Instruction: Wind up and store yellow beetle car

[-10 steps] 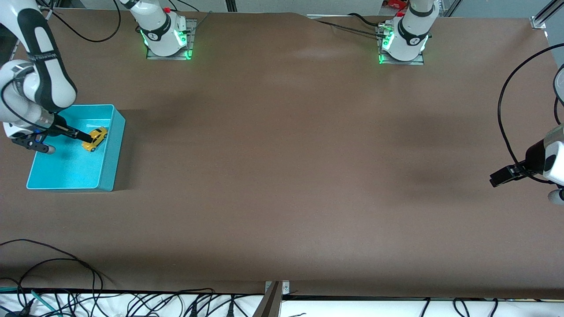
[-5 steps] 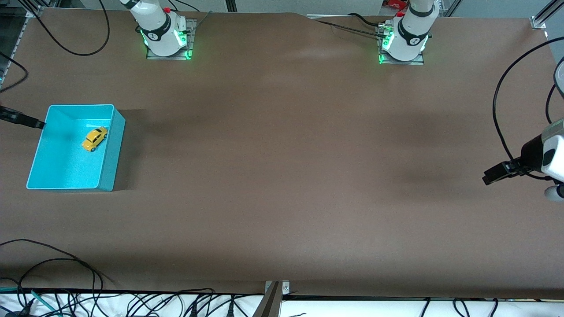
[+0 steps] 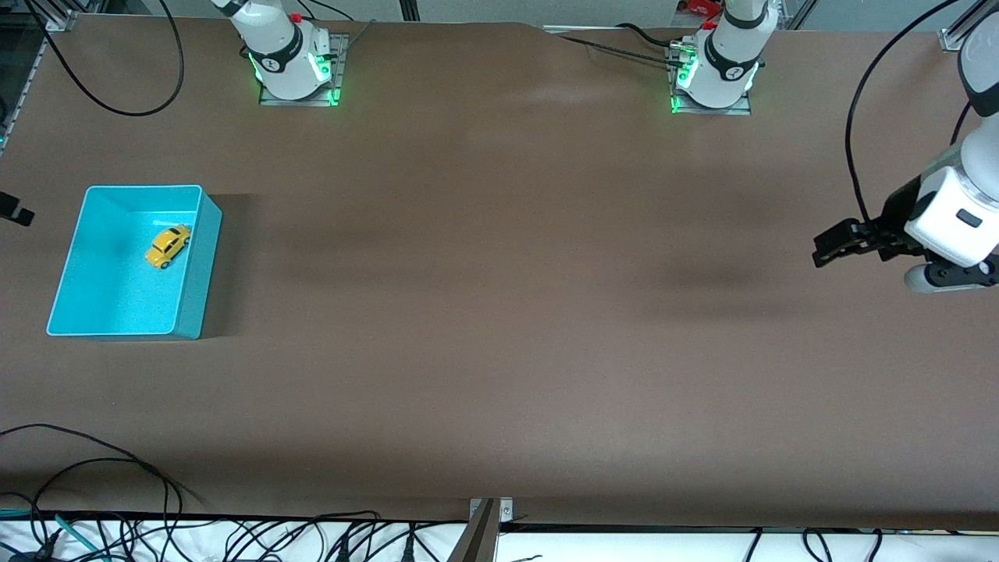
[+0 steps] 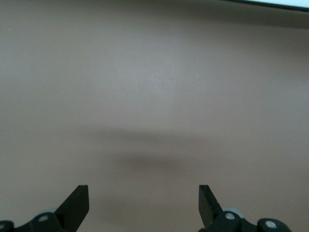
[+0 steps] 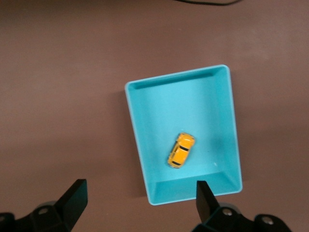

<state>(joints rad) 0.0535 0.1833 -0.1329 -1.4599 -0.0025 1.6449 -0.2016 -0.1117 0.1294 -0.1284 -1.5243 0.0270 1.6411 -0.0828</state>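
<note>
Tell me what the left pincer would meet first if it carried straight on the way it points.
Probably only the bare brown table. The left pincer is open, and its wrist view shows nothing but tabletop between and past the fingers; how far down that is, I can't judge.

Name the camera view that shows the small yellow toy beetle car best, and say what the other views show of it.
The right wrist view: the small yellow toy beetle car appears largest there, seen from straight above on its wheels inside the turquoise plastic bin. The front view shows the car smaller, in the same bin. The left wrist view shows only bare table.
</note>
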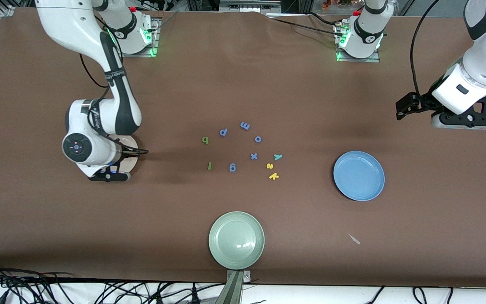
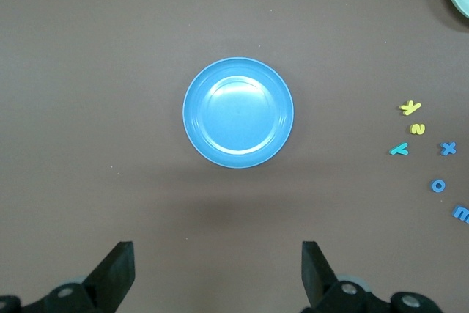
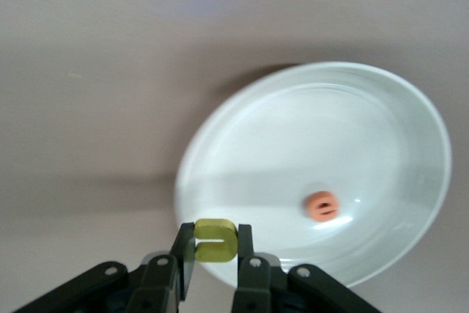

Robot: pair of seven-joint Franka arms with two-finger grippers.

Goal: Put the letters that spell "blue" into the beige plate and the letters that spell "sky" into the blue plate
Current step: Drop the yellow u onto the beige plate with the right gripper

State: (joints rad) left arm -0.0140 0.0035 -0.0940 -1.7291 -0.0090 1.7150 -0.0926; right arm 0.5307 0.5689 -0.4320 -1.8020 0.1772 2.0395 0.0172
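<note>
The yellow u (image 3: 215, 240) sits pinched between the two fingers of the right gripper (image 3: 215, 248), which is clenched on it from both sides; the letter stands out just past the fingertips (image 3: 245, 243) with its open side turned sideways. The gripper holds it over the rim of the beige plate (image 3: 242, 144), at the plate's edge and not its middle. In that plate lies the orange e (image 3: 322, 205), flat on the bottom, apart from the held letter. In the front view the right gripper (image 1: 109, 174) hangs low at the right arm's end of the table, and the arm's wrist hides most of the plate (image 1: 134, 160) under it.

The light green b (image 1: 205, 139) and the dark green l (image 1: 209, 166) lie on the table in the loose cluster of letters at the middle, the l nearer the front camera than the b. The teal y (image 1: 277, 157), yellow s (image 1: 269, 166) and yellow k (image 1: 273, 176) lie close together at the cluster's edge toward the blue plate (image 1: 358, 175), which holds nothing. Blue-purple letters (image 1: 232, 168) are scattered among them. A pale green plate (image 1: 236, 240) rests nearest the front camera.

The left gripper (image 2: 218, 273) waits with its jaws spread wide, up in the air at the left arm's end of the table, grasping nothing.
</note>
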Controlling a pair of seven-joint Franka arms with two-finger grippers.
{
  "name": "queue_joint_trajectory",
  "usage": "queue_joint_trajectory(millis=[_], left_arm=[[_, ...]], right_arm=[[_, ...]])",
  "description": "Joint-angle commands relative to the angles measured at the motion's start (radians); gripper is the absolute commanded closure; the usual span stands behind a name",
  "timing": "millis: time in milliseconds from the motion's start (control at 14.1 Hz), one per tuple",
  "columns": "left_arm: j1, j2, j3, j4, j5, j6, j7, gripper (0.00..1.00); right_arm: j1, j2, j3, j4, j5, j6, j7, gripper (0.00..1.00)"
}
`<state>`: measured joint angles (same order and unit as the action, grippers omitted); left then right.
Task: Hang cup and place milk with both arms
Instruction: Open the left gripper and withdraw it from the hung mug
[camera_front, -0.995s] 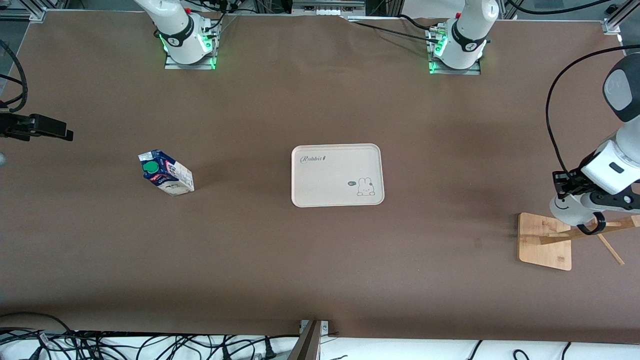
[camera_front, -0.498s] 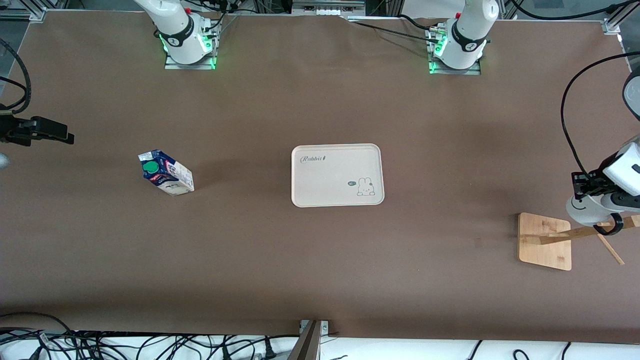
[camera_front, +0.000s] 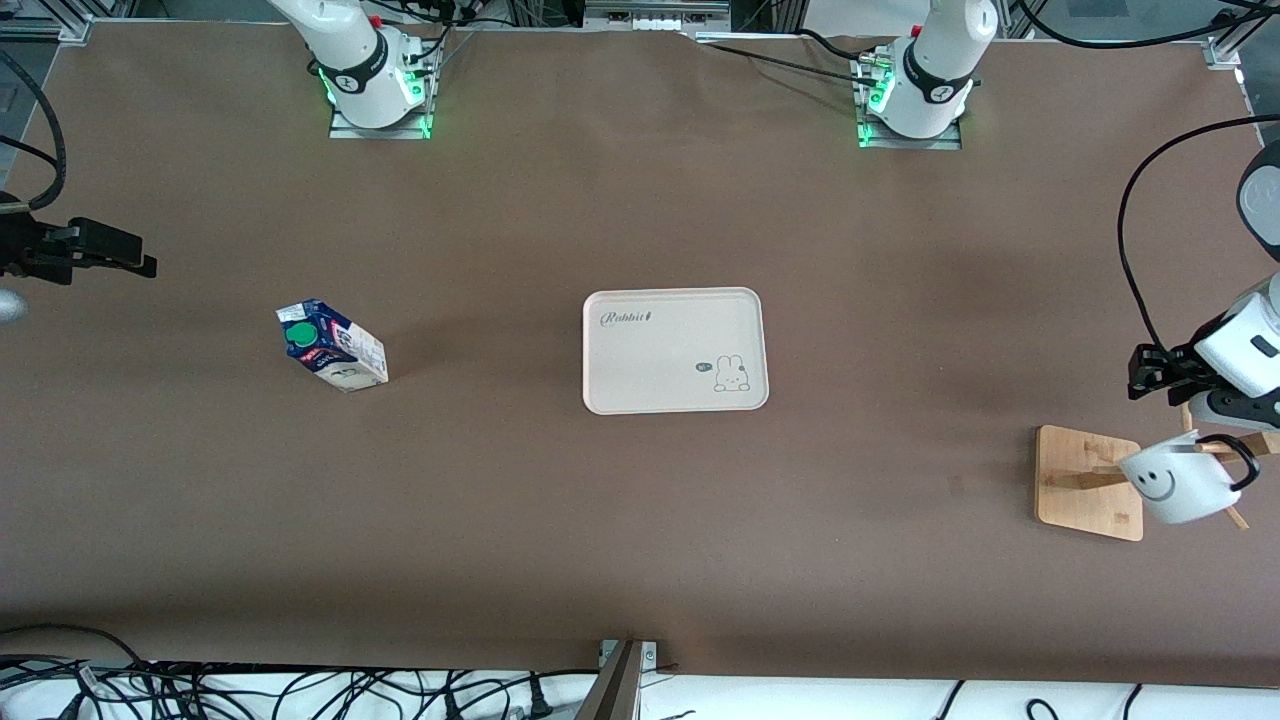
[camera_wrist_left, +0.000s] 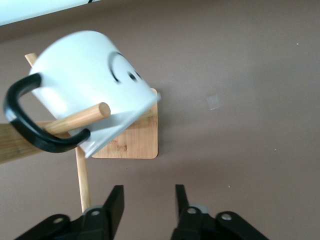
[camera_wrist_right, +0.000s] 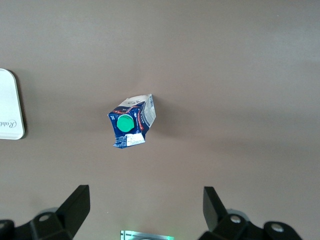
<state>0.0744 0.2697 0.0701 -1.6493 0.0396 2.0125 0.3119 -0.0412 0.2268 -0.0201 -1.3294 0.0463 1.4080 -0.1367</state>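
The white cup (camera_front: 1172, 487) with the smiley face hangs by its black handle (camera_wrist_left: 31, 131) on a peg (camera_wrist_left: 80, 118) of the wooden rack (camera_front: 1088, 482), tilted. It fills much of the left wrist view (camera_wrist_left: 85, 75). My left gripper (camera_front: 1152, 372) is open and empty, up beside the rack's top and apart from the cup; its jaws show in its wrist view (camera_wrist_left: 147, 192). The milk (camera_front: 333, 346) stands on the table toward the right arm's end, green cap up (camera_wrist_right: 125, 122). My right gripper (camera_front: 120, 258) is open and empty in the air, high over the table (camera_wrist_right: 145, 192).
A cream tray (camera_front: 675, 350) with a rabbit print lies at the table's middle; its edge shows in the right wrist view (camera_wrist_right: 10, 107). The rack's flat bamboo base (camera_wrist_left: 132, 142) rests on the brown table near the left arm's end. Cables lie along the front edge.
My left gripper has let go of the cup, which now hangs lower on the rack peg. The gripper has pulled up and away. The right gripper has shifted only slightly.
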Motion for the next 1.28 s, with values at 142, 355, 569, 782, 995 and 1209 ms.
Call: queue_joint_trajectory(millis=[142, 355, 569, 782, 995, 1209], left_arm=[[-0.082, -0.082, -0.006, 0.013, -0.018, -0.079, 0.013, 0.00], [-0.145, -0.193, -0.013, -0.001, -0.021, -0.223, -0.054, 0.00], [-0.134, -0.245, -0.050, -0.004, -0.056, -0.322, -0.092, 0.00], [-0.018, -0.247, -0.150, -0.006, -0.056, -0.363, -0.092, 0.00], [-0.013, -0.248, -0.148, -0.014, -0.066, -0.400, -0.125, 0.00], [-0.012, -0.247, -0.147, -0.012, -0.099, -0.403, -0.142, 0.00]], right_arm=[[-0.008, -0.041, 0.028, -0.044, -0.017, 0.032, -0.012, 0.00], [-0.008, -0.046, 0.089, -0.051, -0.090, 0.022, -0.012, 0.00], [-0.008, -0.044, 0.123, -0.051, -0.117, 0.032, -0.014, 0.00], [-0.008, -0.044, 0.123, -0.050, -0.115, 0.032, -0.017, 0.00], [-0.009, -0.037, 0.123, -0.044, -0.112, 0.035, -0.017, 0.00], [-0.009, -0.044, 0.123, -0.054, -0.106, 0.074, -0.001, 0.00]])
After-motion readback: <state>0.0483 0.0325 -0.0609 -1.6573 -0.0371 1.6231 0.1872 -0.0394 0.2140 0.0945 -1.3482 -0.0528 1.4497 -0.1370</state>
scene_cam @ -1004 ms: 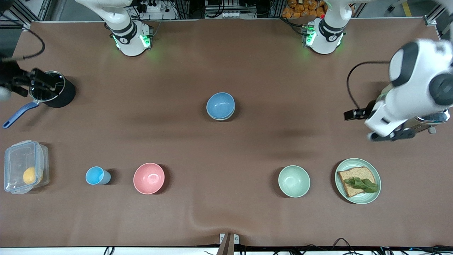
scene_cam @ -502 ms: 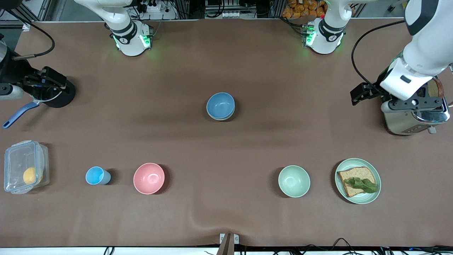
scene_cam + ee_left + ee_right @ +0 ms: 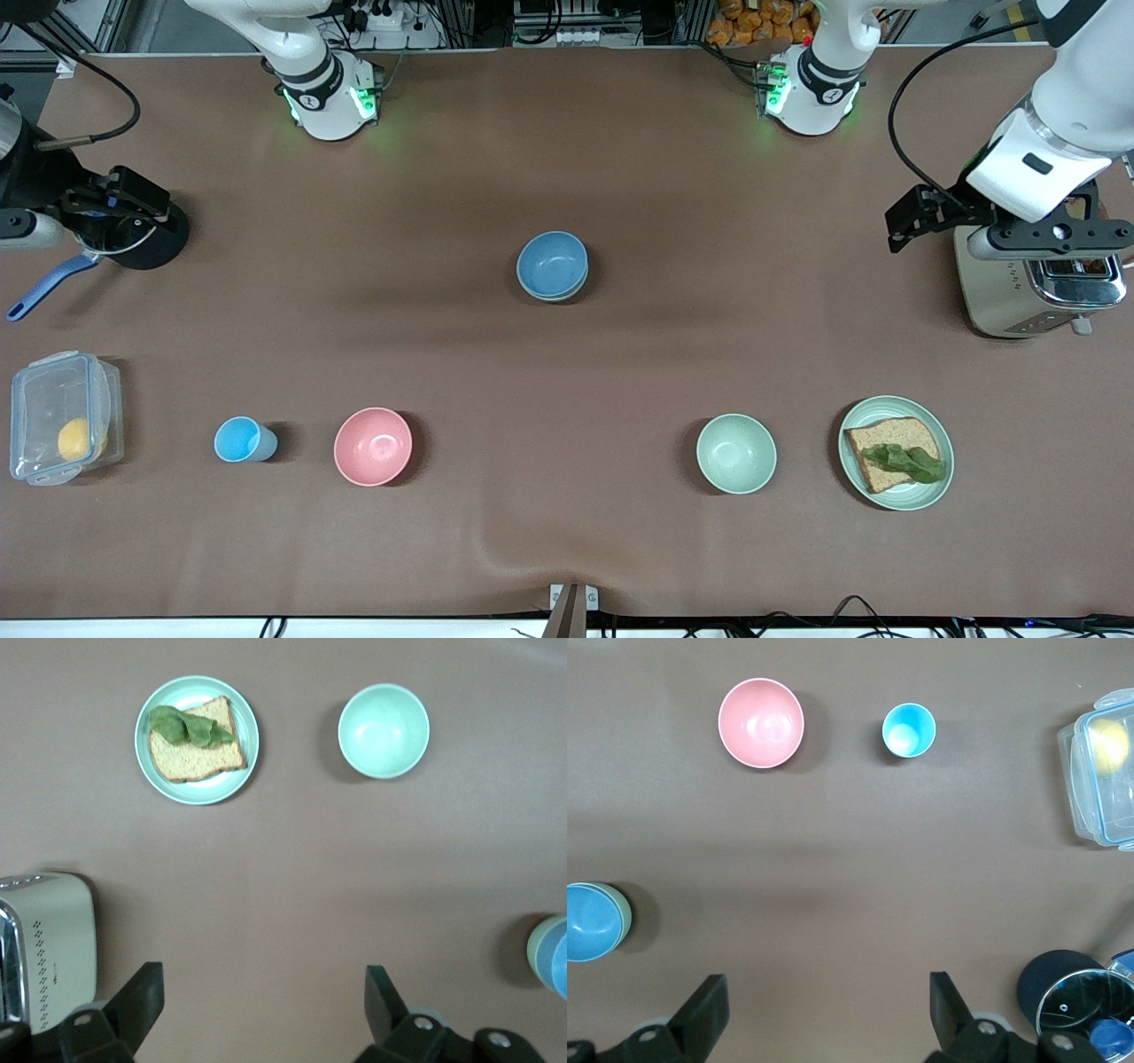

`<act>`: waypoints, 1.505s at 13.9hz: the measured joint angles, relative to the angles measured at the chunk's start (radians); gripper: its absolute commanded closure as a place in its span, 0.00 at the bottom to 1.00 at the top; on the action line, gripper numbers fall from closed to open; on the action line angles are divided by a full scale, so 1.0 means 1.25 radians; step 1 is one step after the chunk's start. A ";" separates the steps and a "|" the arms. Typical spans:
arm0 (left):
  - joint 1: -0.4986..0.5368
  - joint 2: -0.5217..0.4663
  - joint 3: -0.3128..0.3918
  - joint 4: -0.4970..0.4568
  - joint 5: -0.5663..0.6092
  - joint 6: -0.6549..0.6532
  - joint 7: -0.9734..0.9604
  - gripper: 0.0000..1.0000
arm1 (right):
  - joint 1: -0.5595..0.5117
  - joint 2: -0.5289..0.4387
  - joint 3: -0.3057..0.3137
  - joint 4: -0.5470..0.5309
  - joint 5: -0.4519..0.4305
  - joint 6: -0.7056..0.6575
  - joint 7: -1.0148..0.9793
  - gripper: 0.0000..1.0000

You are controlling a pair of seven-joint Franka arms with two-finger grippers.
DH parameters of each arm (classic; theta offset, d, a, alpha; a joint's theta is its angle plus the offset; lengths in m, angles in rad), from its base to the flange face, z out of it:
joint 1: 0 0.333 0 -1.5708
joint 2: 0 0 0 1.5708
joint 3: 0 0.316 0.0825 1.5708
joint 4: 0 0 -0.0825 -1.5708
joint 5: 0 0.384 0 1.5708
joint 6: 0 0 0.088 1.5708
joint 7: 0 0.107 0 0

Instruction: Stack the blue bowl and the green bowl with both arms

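The stacked round matte blue bowl (image 3: pixel 552 262) stands alone mid-table on the brown cloth (image 3: pixel 567 372), with bare cloth all round it. Nearer the front camera, a wide gap lies between the round pink bowl (image 3: pixel 373 446) and the pale mint-green bowl (image 3: pixel 735 453). The silver metal toaster (image 3: pixel 1038 288) and the black pot (image 3: pixel 142 237) block the table's two ends.
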 measured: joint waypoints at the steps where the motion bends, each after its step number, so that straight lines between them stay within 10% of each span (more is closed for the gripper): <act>1: -0.002 0.000 0.003 0.011 0.000 -0.028 0.025 0.00 | 0.000 0.000 -0.001 0.000 0.000 0.000 0.000 0.00; 21: 0.001 0.006 0.017 0.083 -0.027 -0.138 0.026 0.00 | 0.007 0.003 -0.001 0.000 0.000 0.002 0.000 0.00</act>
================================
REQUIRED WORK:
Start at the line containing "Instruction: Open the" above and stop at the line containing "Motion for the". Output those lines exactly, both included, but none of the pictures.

EXERCISE RESPONSE:
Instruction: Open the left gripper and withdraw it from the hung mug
[camera_front, -0.995s] 
[camera_front, -0.498s] 
[camera_front, +0.000s] 
[camera_wrist_left, +0.000s] 
[camera_wrist_right, +0.000s] 
<state>0.0744 0.2697 0.0701 -1.6493 0.0396 2.0125 0.3119 -0.0412 0.2268 -0.0201 -1.3294 0.0463 1.4080 -0.1367</state>
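The white cup (camera_front: 1172, 487) with the smiley face hangs by its black handle (camera_wrist_left: 31, 131) on a peg (camera_wrist_left: 80, 118) of the wooden rack (camera_front: 1088, 482), tilted. It fills much of the left wrist view (camera_wrist_left: 85, 75). My left gripper (camera_front: 1152, 372) is open and empty, up beside the rack's top and apart from the cup; its jaws show in its wrist view (camera_wrist_left: 147, 192). The milk (camera_front: 333, 346) stands on the table toward the right arm's end, green cap up (camera_wrist_right: 125, 122). My right gripper (camera_front: 120, 258) is open and empty in the air, high over the table (camera_wrist_right: 145, 192).
A cream tray (camera_front: 675, 350) with a rabbit print lies at the table's middle; its edge shows in the right wrist view (camera_wrist_right: 10, 107). The rack's flat bamboo base (camera_wrist_left: 132, 142) rests on the brown table near the left arm's end. Cables lie along the front edge.
My left gripper has let go of the cup, which now hangs lower on the rack peg. The gripper has pulled up and away. The right gripper has shifted only slightly.
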Motion for the next 1.28 s, with values at 142, 355, 569, 782, 995 and 1209 ms.

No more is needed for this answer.